The defense based upon the statute of frauds is without merit and needs but a word of mention. If it be granted that the statute applies to a contract to marry, and that this contract by its terms was not to be performed within a year after it was made, we are of opinion that the subsequent letters of defendant, which in effect acknowledged and ratified the agreement, constituted a promise in writing within the meaning and intent of the statute.

On the trial of the action the plaintiff was allowed, against the objection of defendant, to introduce and read to the jury a certified copy of the appraisement of his father's estate, which was filed in the clerk's office of Mineral county in October, 1910. To the list of personal property and real estate was appended a certificate of the appraisers to the effect that the list of items with the value thereof was correct, and a further certificate of the administrators, of whom the defendant was one, that the list embraced all the property belonging to the estate. This appraisement was offered in evidence for the purpose of showing the defendant's financial condition and was admitted solely for that purpose.

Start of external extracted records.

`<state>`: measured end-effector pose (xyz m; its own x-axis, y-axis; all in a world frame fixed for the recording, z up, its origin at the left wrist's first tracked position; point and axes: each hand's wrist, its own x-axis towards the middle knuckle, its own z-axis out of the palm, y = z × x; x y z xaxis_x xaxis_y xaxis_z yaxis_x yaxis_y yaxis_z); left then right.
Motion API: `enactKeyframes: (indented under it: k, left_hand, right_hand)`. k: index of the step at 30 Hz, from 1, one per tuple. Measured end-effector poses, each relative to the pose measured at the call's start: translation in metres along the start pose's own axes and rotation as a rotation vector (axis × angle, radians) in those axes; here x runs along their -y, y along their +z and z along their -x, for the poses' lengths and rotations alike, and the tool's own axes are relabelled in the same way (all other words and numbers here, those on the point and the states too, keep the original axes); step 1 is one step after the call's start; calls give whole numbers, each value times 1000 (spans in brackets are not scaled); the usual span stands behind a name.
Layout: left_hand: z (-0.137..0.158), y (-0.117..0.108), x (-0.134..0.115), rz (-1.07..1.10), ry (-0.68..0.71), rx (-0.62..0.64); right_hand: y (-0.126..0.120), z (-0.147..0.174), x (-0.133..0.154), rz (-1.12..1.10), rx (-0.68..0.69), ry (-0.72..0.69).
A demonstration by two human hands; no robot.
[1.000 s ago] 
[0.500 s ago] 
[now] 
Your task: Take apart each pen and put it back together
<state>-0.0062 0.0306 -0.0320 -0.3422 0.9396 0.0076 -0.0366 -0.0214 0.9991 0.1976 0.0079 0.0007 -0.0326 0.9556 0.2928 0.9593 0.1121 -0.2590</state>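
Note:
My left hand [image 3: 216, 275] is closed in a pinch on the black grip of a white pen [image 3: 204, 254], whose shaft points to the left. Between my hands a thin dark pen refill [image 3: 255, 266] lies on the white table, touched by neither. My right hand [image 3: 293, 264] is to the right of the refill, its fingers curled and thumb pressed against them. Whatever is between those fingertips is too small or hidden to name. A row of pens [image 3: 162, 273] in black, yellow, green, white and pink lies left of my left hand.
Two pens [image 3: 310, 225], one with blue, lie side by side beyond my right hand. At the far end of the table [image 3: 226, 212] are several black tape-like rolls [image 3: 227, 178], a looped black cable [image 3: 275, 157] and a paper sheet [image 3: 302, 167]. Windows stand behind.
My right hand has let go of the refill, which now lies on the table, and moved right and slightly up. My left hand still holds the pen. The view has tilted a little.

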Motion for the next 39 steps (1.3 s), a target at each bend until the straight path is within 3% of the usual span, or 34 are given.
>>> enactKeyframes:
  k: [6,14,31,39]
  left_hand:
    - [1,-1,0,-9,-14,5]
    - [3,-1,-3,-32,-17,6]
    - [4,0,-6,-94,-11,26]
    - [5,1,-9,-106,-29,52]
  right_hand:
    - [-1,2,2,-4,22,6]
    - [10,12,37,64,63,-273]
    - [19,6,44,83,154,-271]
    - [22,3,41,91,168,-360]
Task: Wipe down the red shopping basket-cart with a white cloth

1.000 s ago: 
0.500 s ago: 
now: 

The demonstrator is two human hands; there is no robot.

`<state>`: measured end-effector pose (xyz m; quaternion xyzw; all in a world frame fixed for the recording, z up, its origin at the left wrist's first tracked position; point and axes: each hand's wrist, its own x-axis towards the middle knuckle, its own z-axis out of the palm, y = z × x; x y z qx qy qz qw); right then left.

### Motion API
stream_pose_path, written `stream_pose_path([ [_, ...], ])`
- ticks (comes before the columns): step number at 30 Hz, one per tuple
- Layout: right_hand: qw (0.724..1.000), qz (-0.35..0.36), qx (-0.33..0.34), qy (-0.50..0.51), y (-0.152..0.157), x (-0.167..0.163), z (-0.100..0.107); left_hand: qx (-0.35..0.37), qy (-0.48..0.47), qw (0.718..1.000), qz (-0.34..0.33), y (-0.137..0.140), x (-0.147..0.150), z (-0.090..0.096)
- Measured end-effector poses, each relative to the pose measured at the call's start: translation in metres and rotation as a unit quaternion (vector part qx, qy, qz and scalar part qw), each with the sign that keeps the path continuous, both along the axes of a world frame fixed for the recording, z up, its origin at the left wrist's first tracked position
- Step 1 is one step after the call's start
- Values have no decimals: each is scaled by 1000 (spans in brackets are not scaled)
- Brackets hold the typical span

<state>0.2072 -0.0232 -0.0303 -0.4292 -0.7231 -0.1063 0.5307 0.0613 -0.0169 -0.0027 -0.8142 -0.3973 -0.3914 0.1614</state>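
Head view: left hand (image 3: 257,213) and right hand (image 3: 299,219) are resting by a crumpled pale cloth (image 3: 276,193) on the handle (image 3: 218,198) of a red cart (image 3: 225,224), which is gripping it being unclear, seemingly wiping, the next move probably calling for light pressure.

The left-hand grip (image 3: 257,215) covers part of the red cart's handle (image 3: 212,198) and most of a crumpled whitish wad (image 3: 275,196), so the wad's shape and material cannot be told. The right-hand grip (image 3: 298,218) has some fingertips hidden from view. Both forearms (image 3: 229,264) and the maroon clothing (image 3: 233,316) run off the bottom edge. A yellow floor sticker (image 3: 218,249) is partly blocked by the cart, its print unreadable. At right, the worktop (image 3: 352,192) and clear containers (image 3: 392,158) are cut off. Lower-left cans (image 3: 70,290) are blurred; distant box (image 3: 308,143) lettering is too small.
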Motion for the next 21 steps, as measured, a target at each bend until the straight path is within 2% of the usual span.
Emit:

We perceive no error in this ruling of the trial court. Evidence of the defendant's means and consequent ability to respond in damages is clearly admissible in actions of this kind, and we see no reason to doubt that it was competent to prove this defendant's financial condition, prima facie at least, by the official valuation of his father's estate, in which he had a known and definite interest. It may be, as claimed by counsel, that the introduction of this appraisement, with its long list of items, of the nominal value in the aggregate of more than $91,000, gave the jury an exaggerated impression of the amount of property which defendant inherited and which he then presumably possessed. But it was open to defendant to point out any items which were overvalued, or to show subsequent losses and depreciation, or to give independent proof of his actual financial condition. Having failed to avail himself of the opportunity to rebut any inferences as to his present circumstances which might be drawn from the appraisement in question, he cannot now be heard to complain if the jury in fact based the amount of its verdict upon an excessive estimate of his pecuniary ability.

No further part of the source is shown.